It the above is only an example of the method for scoring character string of having enumerated, any of side can also be used
Method is evaluated come the similitude between the sentence in the text information and subtitle file to identification.
If the scoring of all sentences is below predetermined value, captions semanteme contrast module 140 is determined in subtitle file not
In the presence of sentence corresponding with the text information of identification.Embodiments in accordance with the present invention, when the semantic contrast module 140 of captions does not exist
When sentence corresponding with the text information recognized is found in subtitle file, captions semanteme contrast module 140 is adjusted to dynamic sampling
Module 130 sends the order for improving sample frequency, so that dynamic sampling adjusting module 130 can control sound identification module 120
Continue that voice is identified according to the sample frequency of raising.Then, sound identification module 120, dynamic sampling adjustment mould are repeated
The aforesaid operations of the semantic contrast module 140 of block 130, captions, until find with the semantic similarity of the sentence in subtitle file compared with
Untill high voice.
If captions semanteme contrast module 140 finds the sentence in subtitle file corresponding with the voice sampled, captions
Synchronization module 150 adjusts the temporal information of subtitle file according to the temporal information of voice.That is, captioning synchronization module
It is inclined between the temporal information of 150 sentences found according to the semantic contrast module 140 of temporal information and captions of the voice of sampling
Shifting value adjusts the temporal information of Subtitle Demonstration.
Finally, Subtitle Demonstration module 160 shows word according to the temporal information of the captions after the adjustment of captioning synchronization module 150
Curtain.
It should be understood that modules described above can be further combined into less module, or according to its execution
Operate and be divided into more modules.
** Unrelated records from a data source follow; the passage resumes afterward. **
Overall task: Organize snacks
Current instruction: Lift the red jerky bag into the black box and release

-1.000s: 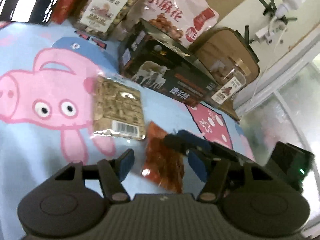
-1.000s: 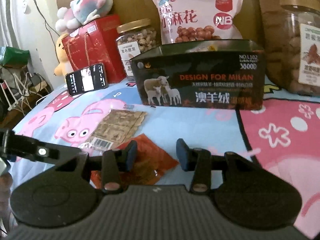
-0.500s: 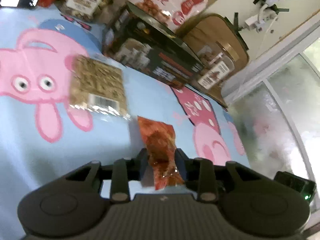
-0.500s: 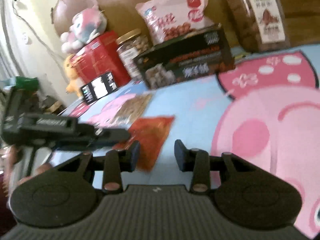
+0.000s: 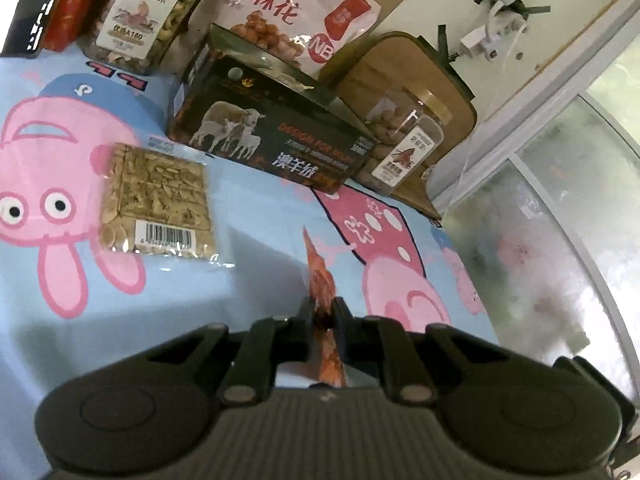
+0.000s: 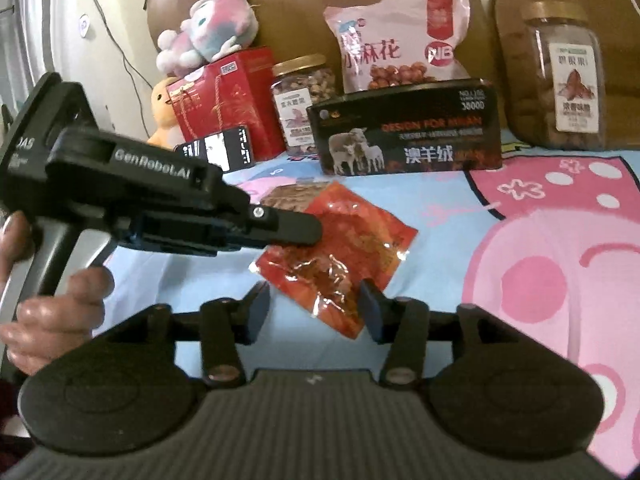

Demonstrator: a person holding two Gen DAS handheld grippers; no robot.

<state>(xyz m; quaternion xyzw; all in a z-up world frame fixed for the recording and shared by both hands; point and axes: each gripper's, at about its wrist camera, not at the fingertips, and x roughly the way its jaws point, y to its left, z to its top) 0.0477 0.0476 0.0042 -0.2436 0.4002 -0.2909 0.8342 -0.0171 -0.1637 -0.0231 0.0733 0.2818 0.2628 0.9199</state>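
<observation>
My left gripper (image 5: 322,314) is shut on a red snack packet (image 5: 320,280), held edge-on between its pads above the blue cartoon cloth. In the right wrist view the same red packet (image 6: 344,248) hangs from the left gripper's fingers (image 6: 288,228). My right gripper (image 6: 314,312) is open and empty, just in front of the packet's lower edge. A clear packet of seed brittle (image 5: 156,204) lies flat on the cloth. An open black box with sheep on it (image 5: 272,140) stands behind; it also shows in the right wrist view (image 6: 408,136).
Along the back stand a nut jar (image 5: 144,12), a pink snack bag (image 5: 292,4), a second jar (image 5: 404,152), a red gift box (image 6: 228,96), a phone (image 6: 220,150) and plush toys (image 6: 208,36). The cloth's right edge (image 5: 472,280) meets a window.
My left gripper has shut on the red packet and lifted it off the cloth, turning it edge-on. The right gripper has swung back to face the packet and stays open.
</observation>
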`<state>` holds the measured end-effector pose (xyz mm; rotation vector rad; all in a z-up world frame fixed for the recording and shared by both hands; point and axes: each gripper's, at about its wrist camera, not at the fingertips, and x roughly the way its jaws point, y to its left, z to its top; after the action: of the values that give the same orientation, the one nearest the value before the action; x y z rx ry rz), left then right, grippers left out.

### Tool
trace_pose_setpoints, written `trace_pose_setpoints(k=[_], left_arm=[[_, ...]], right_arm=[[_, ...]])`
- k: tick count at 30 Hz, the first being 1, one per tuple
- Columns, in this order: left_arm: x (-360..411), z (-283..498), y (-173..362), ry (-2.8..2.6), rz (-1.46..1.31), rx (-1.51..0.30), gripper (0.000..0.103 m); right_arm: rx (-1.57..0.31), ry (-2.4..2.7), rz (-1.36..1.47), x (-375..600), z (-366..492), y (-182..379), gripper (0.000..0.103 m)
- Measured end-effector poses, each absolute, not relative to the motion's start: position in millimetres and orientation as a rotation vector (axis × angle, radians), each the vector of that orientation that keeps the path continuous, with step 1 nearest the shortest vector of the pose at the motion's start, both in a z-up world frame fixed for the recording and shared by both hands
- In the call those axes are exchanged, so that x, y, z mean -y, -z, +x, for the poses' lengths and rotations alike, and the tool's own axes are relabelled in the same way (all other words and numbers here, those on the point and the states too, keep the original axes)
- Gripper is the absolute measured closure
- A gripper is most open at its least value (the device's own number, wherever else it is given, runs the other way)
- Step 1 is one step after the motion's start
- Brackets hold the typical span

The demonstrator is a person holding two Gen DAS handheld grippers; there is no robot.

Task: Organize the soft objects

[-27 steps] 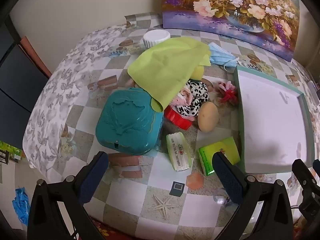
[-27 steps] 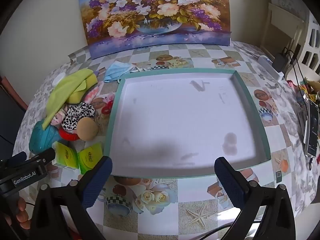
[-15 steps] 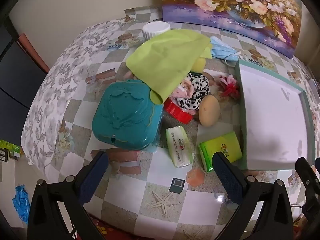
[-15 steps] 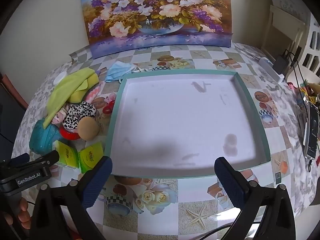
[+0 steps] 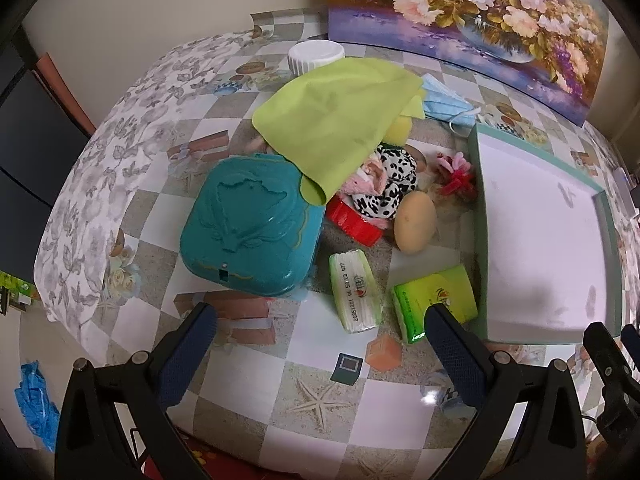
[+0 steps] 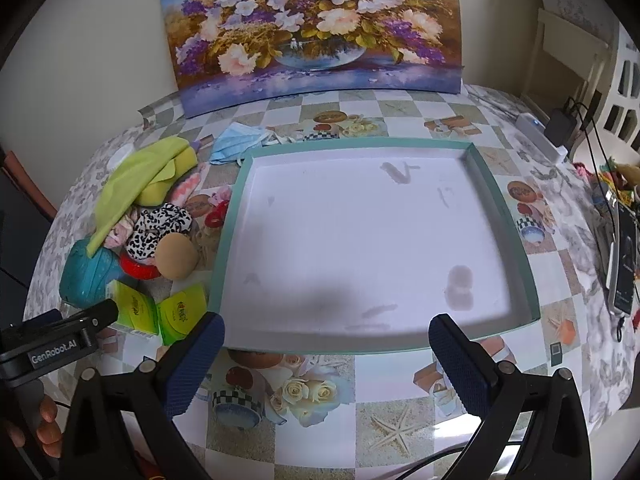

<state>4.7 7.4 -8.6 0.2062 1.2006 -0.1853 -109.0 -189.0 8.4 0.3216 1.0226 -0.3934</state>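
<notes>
The left gripper (image 5: 320, 336) hangs over the near table edge with its two dark blue fingers spread as wide as they go, and it holds nothing and touches nothing. The right gripper (image 6: 326, 344) is just as wide open and empty, hanging over the near rim of the big flat tray with a green edge and a white floor (image 6: 532, 292), which has nothing in it. Just past the left fingers lie a soft white and green tissue pack (image 5: 354, 290) and a bright green tissue pack (image 5: 434, 298), right beside the tray. I think a good start is to go straight down on one pack, pinch it across its narrow side, and squeeze gently. Farther back sit a teal plastic box (image 5: 250, 228), a tan egg-shaped sponge (image 5: 414, 222), a black and white spotted scrunchie (image 5: 390, 188) and a lime green cloth (image 5: 336, 120).
</notes>
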Motion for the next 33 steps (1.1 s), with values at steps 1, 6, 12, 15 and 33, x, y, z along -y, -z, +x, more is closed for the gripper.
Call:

Captioning synchronization side according to embodiments of the present invention based on speech recognition is described below with reference to Fig. 2 flow chart
Method.
First, in step S210, the voice from audio stream corresponding with video flowing extraction foreground sounds, and to extraction
Voice is sampled and recognized, so as to generate text information corresponding with the voice recognized.Here, word can be selected by user
The language form of information.
Next, in step S220, semantic identification degree evaluation is carried out to the text information of generation.Next, in step
S230 determines the need for adjusting the sample frequency of speech recognition according to the result of evaluation.Embodiments in accordance with the present invention, can lead to
Whether the number for the phonetic word crossed in the text information for determining the generation of sound identification module 120 is come in preset range [m, n]
Decide whether the sample frequency of adjustment speech recognition.In addition, it is also possible to consider the semanteme meaning of the phonetic word in text information
Justice determines the need for sampling rate adjusting.If it is determined that need sampling rate adjusting, then can according to semanteme in step S235
The evaluation result of resolution carrys out sampling rate adjusting, then returnes to step S210 to carry out semantic identification degree evaluation again.
If it is determined that not needing sampling rate adjusting, then proceed to step S240.
After obtaining the text information of higher semantics recognition degree by step S230 assessment, in step S240 by word
The word of additional multilingual subtitle of the information with playing video carries out semantic matches.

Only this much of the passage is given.